WORK REQUIRED:
Write out the whole listing again, exactly.
******
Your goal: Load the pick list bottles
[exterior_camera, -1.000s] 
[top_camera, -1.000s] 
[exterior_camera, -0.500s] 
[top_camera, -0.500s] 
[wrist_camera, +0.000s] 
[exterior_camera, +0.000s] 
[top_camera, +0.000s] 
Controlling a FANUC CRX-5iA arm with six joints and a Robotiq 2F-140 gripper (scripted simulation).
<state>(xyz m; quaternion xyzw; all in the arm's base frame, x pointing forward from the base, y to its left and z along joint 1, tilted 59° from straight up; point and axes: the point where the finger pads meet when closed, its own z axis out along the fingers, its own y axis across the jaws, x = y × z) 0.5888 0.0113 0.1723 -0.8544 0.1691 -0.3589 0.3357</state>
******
ANSWER SECTION:
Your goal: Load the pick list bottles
[exterior_camera, -1.000s] 
[top_camera, -1.000s] 
[exterior_camera, -0.500s] 
[top_camera, -0.500s] 
[wrist_camera, +0.000s] 
[exterior_camera, +0.000s] 
[top_camera, +0.000s] 
Controlling a FANUC CRX-5iA arm with six joints and a Robotiq 2F-140 gripper (scripted simulation).
<state>(xyz m; quaternion xyzw; all in the arm's base frame, x pointing forward from the base, y to its left and z along joint 1, tilted 59° from straight up; point and axes: the point where the finger pads meet when closed, its own z axis out along the fingers, its own y axis across the jaws, x = y × z) 0.5888 0.0113 0.1723 -0.8544 0.1691 -0.3589 0.3357</state>

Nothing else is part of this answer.